Poor management helped cause most of the Australian government’s recent string of technology failures. Stilgherrian says that’s often down to cultural issues.
When it comes to managing big IT projects, the Australian government has been showering itself in something other than glory. Since the middle of 2016 we’ve seen three highly-visible train wrecks, and a plethora of slightly more minor disasters.
In November 2016, the Australian Taxation Office (ATO) suffered a systems outage lasting a couple of hours. It was merely the precursor to a series of major outages, some lasting for days, that continued through to February 2017. It’s still not fixed.
From December 2016, it became obvious that Centrelink’s automated debt identification and recovery system was a mess — organisationally, socially, and ethically. It has inflicted distress and financial pressures on the very people that Centrelink is meant to be serving, and it’s unlikely to achieve its budget goals. But the warning signs were there at least a year earlier. If only someone had known to look.
But before those two came the most public failure of all, and that’s today’s case study.
In August 2016, the Australian Bureau of Statistics (ABS) had planned to run the 2016 Census online. But their systems collapsed under the load of a series of distributed denial of service (DDoS) attacks. The eCensus became Censusfail. Humiliated, the ABS was forced to shut it all down.
All three cases have something in common. They didn’t involve a failure of technology, but a failure to manage the design and implementation of technology, and a failure to understand and to mitigate the risks.
Boards and executive management teams need to get this stuff right.
The eCensus dream that became a nightmare
According to the ABS, the Census is “Australia’s largest peacetime logistical operation”. It’s a long-trusted exercise involving 40,000 employees, 20 million postal items, and two million phone calls. Choosing to move all this data collection online was a no-brainer.
The ABS had already run an online system for the 2011 Census, but in 2016 the eCensus would become the primary mechanism. Paper was to be a last resort.
And so a massive communication campaign urged Australians to go digital, and fill in the eCensus on Census night, Tuesday 9 August. And so they did. Until it fell over.
If schadenfreude is to your taste, then the two government inquiries into Censusfail will feed even the biggest gluttons.
- 2016 Census: issues of trust by the Senate Economics References Committee.
- More readably, and my personal recommendation, the Review of the Events Surrounding the 2016 eCensus (PDF) by Alastair MacGibbon, the Prime Minister’s Special Advisor on Cyber Security.
MacGibbon’s 93-page report includes a 15-page timeline. It details a cavalcade of technical failures, communication failures, and poor crisis management.
Read it in full, if you have the time. Meanwhile, here are the highlights.
- Mid-morning, hours before Census night’s post-dinner peak times, the eCensus system started failing under DDoS attacks. This wasn’t a flood of malicious traffic, though. It was a trickle, less than one percent of the volume that other organisations deflect every day.

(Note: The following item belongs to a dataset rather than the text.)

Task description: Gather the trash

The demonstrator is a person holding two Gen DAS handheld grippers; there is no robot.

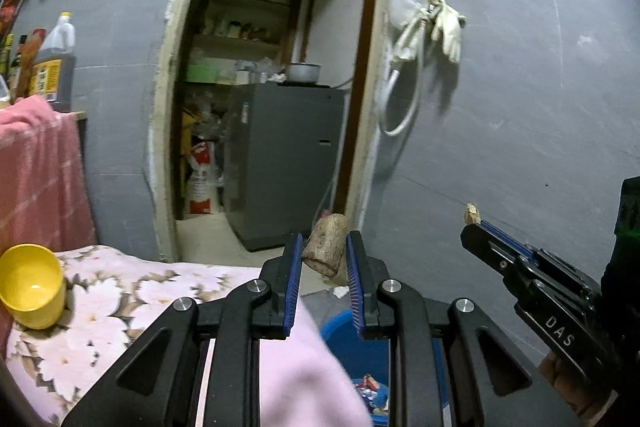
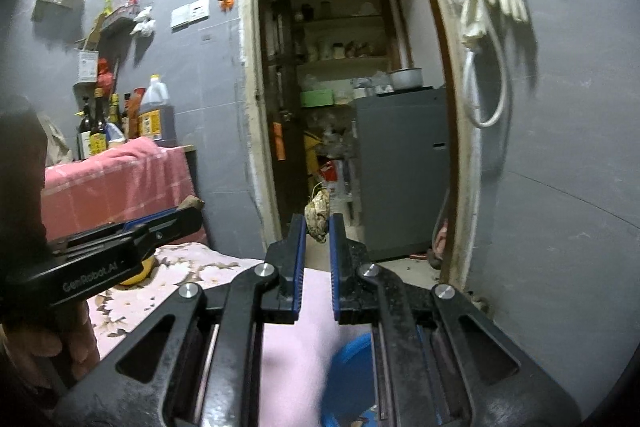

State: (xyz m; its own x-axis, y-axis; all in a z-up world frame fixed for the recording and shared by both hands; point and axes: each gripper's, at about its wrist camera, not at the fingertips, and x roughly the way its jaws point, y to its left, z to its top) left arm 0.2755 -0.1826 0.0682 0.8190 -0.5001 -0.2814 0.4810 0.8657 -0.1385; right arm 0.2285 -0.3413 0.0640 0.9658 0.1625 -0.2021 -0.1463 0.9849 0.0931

- The ABS and their prime contractor IBM implemented their agreed mitigation procedure. It worked at first, but a third of the malicious traffic was still getting through to the eCensus system, which couldn’t cope with even this small extra load.
- The Australian Signals Directorate (ASD), the nation’s cyber defence organisation, was called in for technical advice. That advice was incorporated into the increasingly ad hoc and rapidly failing crisis plan.

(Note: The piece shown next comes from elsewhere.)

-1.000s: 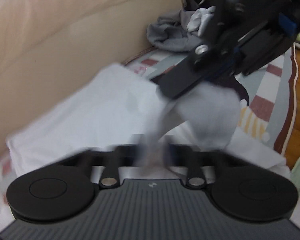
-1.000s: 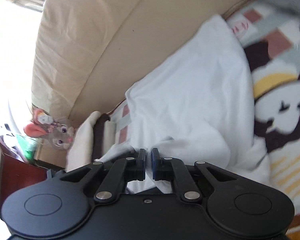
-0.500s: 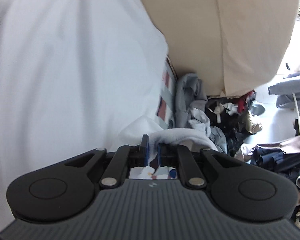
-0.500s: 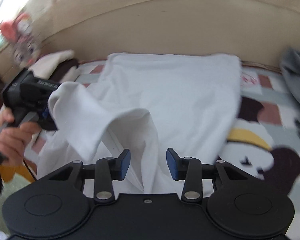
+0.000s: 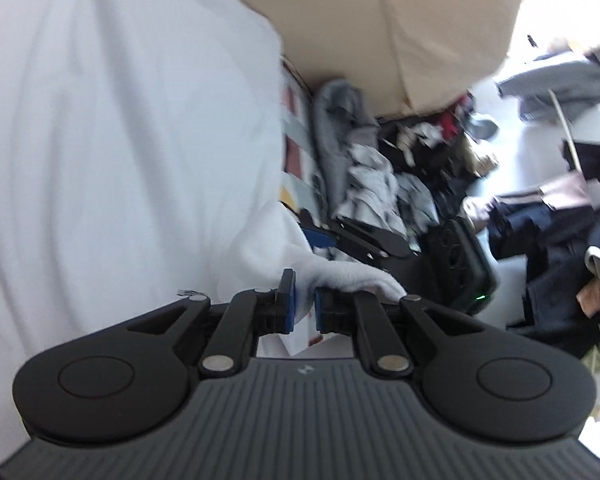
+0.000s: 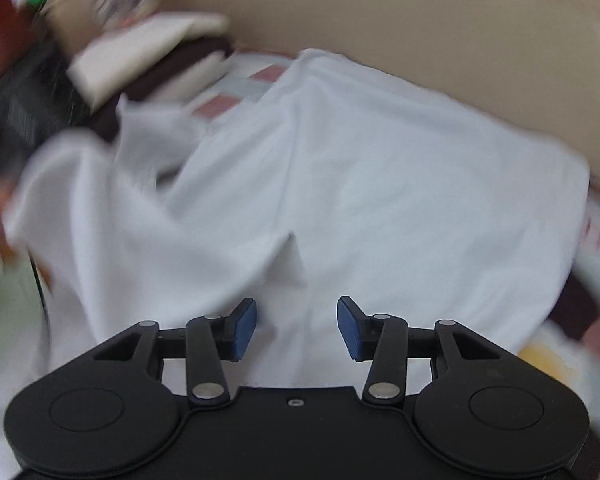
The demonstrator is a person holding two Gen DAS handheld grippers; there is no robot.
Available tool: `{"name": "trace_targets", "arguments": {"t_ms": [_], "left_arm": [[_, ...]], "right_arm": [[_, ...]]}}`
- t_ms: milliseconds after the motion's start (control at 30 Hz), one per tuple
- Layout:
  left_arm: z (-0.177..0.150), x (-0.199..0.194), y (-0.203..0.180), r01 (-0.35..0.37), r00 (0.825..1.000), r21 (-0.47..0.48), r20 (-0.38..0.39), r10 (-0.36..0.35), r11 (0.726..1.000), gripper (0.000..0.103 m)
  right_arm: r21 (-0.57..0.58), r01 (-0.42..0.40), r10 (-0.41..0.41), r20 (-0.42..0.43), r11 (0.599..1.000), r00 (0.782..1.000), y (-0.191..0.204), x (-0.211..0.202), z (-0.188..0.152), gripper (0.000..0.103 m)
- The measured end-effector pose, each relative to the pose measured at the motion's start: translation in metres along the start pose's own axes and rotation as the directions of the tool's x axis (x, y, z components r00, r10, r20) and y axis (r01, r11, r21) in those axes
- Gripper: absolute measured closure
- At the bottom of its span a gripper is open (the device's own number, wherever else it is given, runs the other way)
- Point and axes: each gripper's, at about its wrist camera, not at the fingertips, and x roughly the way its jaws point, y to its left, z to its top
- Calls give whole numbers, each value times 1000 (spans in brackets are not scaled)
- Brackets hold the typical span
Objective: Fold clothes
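A white garment (image 6: 360, 176) lies spread on a patterned sofa cover (image 6: 240, 88) against the beige backrest. My left gripper (image 5: 302, 300) is shut on a fold of the white garment (image 5: 100, 140), which bunches over its right finger. My right gripper (image 6: 297, 326) is open and empty just above the near part of the garment. It also shows in the left wrist view (image 5: 364, 236), beyond the held fold. The left gripper's body shows blurred at the far left of the right wrist view (image 6: 24, 116), with cloth hanging from it.
A grey garment (image 5: 340, 128) and a heap of dark and mixed clothes (image 5: 440, 148) lie past the garment's edge. Folded cream and brown items (image 6: 152, 52) sit at the sofa's far left. The beige backrest (image 6: 420, 20) runs behind.
My right gripper has opened wider and moved closer over the garment. My left gripper stays shut on the fold; the right gripper has come into its view.
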Motion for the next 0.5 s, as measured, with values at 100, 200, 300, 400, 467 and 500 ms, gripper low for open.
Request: {"name": "trace_targets", "arguments": {"t_ms": [100,200,300,400,467,500], "left_arm": [[0,1,-17,0,1000,75,-20,1,997,96],[-5,4,-31,21,998,126,-65,-13,992,96],[-10,5,-45,35,994,168,-104,-17,985,96],[-10,8,-56,35,993,194,-121,-12,980,96],[-9,9,-61,49,991,201,-130,-23,978,96],[-10,10,-63,56,990,204,-136,-29,977,96]], "right_arm": [[19,-34,34,5,999,999,-16,-11,-12,53],[140,-107,100,59,984,993,-34,-23,-20,53],[20,35,-38,148,999,988,-16,-42,-19,53],[-181,90,-58,174,979,983,12,-60,-17,53],[-315,113,-58,178,942,982,32,-73,-16,53],[-379,123,-58,180,917,982,41,-79,-16,53]]}}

- When the evening peak period began, the eCensus system simply couldn’t keep up, even though legitimate traffic was within the ABS’s expectations. At one point, a router had to be rebooted, but somehow it lost its settings, and had to be reconfigured manually. The eCensus was overwhelmed.
- Social media was flooded with citizens complaining they couldn’t complete the eCensus. But the ABS social media team continued to tell them that everything was working “smoothly as expected”.
- While all this was happening, IBM’s network monitoring detected an unexplained spike in outbound traffic. Could it be malicious activity, perhaps someone stealing the Census data? With that fear on top of all the failures, at 9.15pm the ABS decided to shut it all down.
- The eCensus wasn’t back online until 1 day 18 hours and 44 minutes later. All up, the outages totalled 43 hours.
eCensus failures on the night, there were many
- There was no clearly identified and tested cybersecurity incident response procedure. That led to messy ad hoc decision making, and improvised fixes.
- Crisis communications were inadequate. It took too long to inform Ministers, stakeholders, and the public. There was no contingency plan or draft talking points for adverse events.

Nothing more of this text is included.